Sunday, 19 February 2012

Drying out - repairing a pocket pod

Over Christmas my Pocket Pod died. I'd been visiting my parents and noticed this when packing up to leave. Some of my things, including pod were sitting in a mysterious liquid and I wasn't very surprised to see that when I plugged it in it didn't turn on.

My first thought was that this slightly brown stuff had come from the pod and that the batteries had leaked. However, opening it up the batteries were fine and there was only the tiniest trace of dry brown powder next to the battery compartment. I was briefly hopeful it was okay, but of course it didn't turn on. This was the start of January and I packed it up planning do something about it later. Over a month passes.
I briefly wondered whether a capacitor inside had burst, but this was irrelevant as Line6's warranty for the pod lasts an astonishing 90 days. In any case Line6 service centre never replied to an email asking whether they could accept these for repair (to be fair to them, this isn't like asking if they can repair a valve amp head, but reply to your customers' emails guys). There was only one option left.
  

Cracking the pod
Opening the Pod up is fairly straightforward; remove the four screws and gently prise apart. All the electronics are mounted in the top half-shell, the only connection to the bottom are the wires to the battery compartment. Or, in my case, one of the wires to the battery compartment. And a whole lot of rust-like hard foam. You can see an extra fragment next to the group of four capacitors: this has broken off from around the screw-post.
So, what's happened is apparently that a tiny amount of water has gotten in and happened to do so via the terminals in the battery compartment. These have happily electrolysed and as a result one of the battery connections has essentially dissolved. Messy, but potentially no other damage has been done provided the battery connection can be fixed. But first...
It seems likely now that the original liquid was tea. Coincidentally this is also essential fuel for any electronics project. Just try not to drop it on anything else.
Cleaning up
A bit of cleaning seems appropriate. Mostly done with a paintbrush and dry, though since this stuff was quite stubborn I did wet the brush to try and clean of the last of it. Isopropyl alcohol is probably better if any is available, but I console myself that everything covered in brown has already been wet and unlikely to get any worse. Made sure it was dry before going any further though.
Putting the Rock back
So, at this point I have a problem. The terminal that the positive lead should be connected to is gone. Or, more accurately, was transmuted into the brown mess I've just removed. Looking at the above picture you can see the negative (black) wire is soldered to a tab coming out of the back of the battery compartment, the corresponding tab for the red wire is missing.

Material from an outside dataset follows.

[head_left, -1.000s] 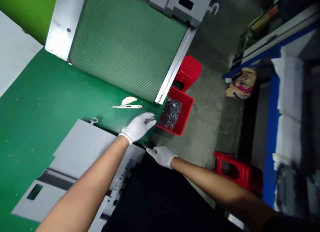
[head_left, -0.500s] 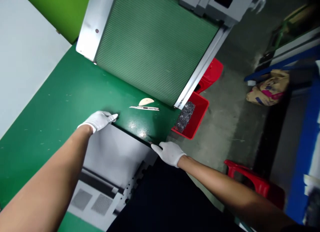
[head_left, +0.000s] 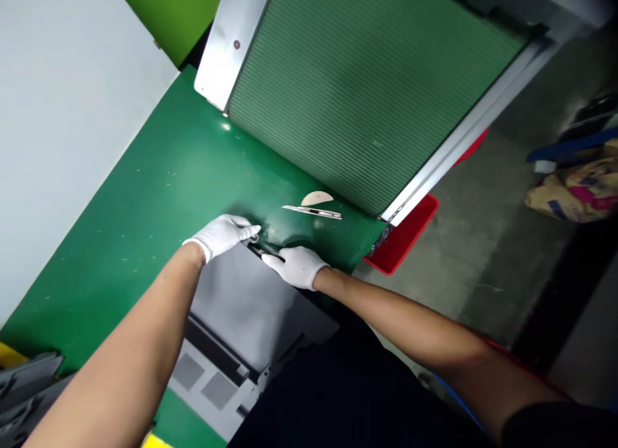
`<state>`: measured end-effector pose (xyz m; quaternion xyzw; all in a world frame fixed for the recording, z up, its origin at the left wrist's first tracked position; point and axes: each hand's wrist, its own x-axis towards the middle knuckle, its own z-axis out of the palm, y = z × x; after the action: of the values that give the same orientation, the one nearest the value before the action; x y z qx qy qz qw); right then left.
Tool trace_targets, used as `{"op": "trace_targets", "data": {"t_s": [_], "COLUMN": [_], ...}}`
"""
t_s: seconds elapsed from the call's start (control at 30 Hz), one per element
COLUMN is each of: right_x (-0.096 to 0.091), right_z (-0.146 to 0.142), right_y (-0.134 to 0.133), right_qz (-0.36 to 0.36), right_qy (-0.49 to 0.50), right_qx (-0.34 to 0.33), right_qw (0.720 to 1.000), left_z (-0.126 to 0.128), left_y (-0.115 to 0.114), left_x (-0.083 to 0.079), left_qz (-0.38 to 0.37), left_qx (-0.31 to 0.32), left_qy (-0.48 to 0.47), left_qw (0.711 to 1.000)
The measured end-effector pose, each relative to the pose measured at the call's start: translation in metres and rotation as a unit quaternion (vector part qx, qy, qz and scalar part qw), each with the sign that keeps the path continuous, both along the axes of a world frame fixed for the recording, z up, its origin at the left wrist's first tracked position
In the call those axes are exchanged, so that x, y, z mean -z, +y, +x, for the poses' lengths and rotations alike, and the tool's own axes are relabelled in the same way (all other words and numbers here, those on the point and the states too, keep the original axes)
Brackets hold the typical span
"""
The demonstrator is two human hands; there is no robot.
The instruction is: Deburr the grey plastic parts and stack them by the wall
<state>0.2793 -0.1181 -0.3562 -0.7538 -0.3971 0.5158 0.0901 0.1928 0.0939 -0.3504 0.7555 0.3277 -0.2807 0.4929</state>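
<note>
A large grey plastic panel (head_left: 251, 293) with square grille patches lies on the green bench top in front of me, its lower part against my dark clothing. My left hand (head_left: 219, 235), in a white glove, pinches the panel's far left corner between thumb and fingers. Close beside it, my right hand (head_left: 299, 268), gloved too, is closed at the panel's far edge. A slim tool (head_left: 261, 250) shows at its fingertips; most of it is hidden, and its kind is unclear. Beyond the hands lie a pale cutter knife (head_left: 313, 212) and a cream half-moon piece (head_left: 317, 198).
A green ribbed conveyor belt (head_left: 357, 100) with metal side rails rises beyond the bench (head_left: 145, 210). Right of it, a red bin (head_left: 408, 235) stands below, partly hidden. Dark grey parts (head_left: 33, 390) lie at lower left. A printed sack (head_left: 579, 190) is at far right.
My right hand has slid left along the panel's far edge, close to my left hand. The left hand keeps its hold on the corner. The whole view has shifted.
</note>
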Motion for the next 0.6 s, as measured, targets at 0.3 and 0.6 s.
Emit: {"op": "trace_targets", "data": {"t_s": [0.3, 0.6], "right_x": [0.001, -0.012], "right_z": [-0.011, -0.013], "right_y": [0.018, 0.028], "right_qz": [0.024, 0.012], "right_qy": [-0.016, -0.068], "right_qx": [-0.046, -0.053], "right_qw": [0.999, 0.996], "left_z": [-0.02, -0.02], "left_y": [0.005, 0.002], "left_x": [-0.013, -0.017], "left_qz": [-0.008, -0.023], "left_qx": [-0.072, -0.097], "left_qy": [-0.012, -0.015], "left_qw": [0.997, 0.995]}}
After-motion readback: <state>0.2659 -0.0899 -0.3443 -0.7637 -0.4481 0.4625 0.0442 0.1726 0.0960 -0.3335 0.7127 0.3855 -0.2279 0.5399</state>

A fine Allen key makes a handy lever for removing the remaining part of the battery tab...
...and reveals a very fine hole through which it plugs.

My plan A was to put a wire through and re-solder at both ends. This isn't going to work. The ideal repair would be to have another of these battery tabs to hand, but of course I don't. I have a brief play with tinning some multi-core wire flat to pass through, but soldering it on the other end is tricky. However I do have a few of these:

If life was easy then this spade crimp would fit through that hole and there would be room on the other side to crimp it on the red wire. Of course neither is true. The spade is both too thick and too wide and the crimp section much too long. Fortunately:
  1. I have some pretty heavy cutting pliers.
  2. If you look closely there is a line down the middle of the spade indicating it has been folded to get that thickness.




And with one more trim to straighten it out we have something that will fit. At this stage all that's left is to solder it onto the battery wire and put the battery terminal back over it (both to press it into place and because the stud is needed to make contact with the batteries, bending the improvised tab in place would be more tricky).

Before putting the terminal back on
The last bit of the old tab had to be removed when putting the new one on.
With everything in place, I plug it back in and hope...
So, that's one less distraction from actually playing more guitar.

4 comments:

  1. Thanks, it was a birthday present, so I'd have felt a bit guilty if I'd managed to destroy it within six months.

    Liked your series on drawing trees, difficult because we think we know what they look like and are usually wrong. The observation about the need for shading to show volume is a good one.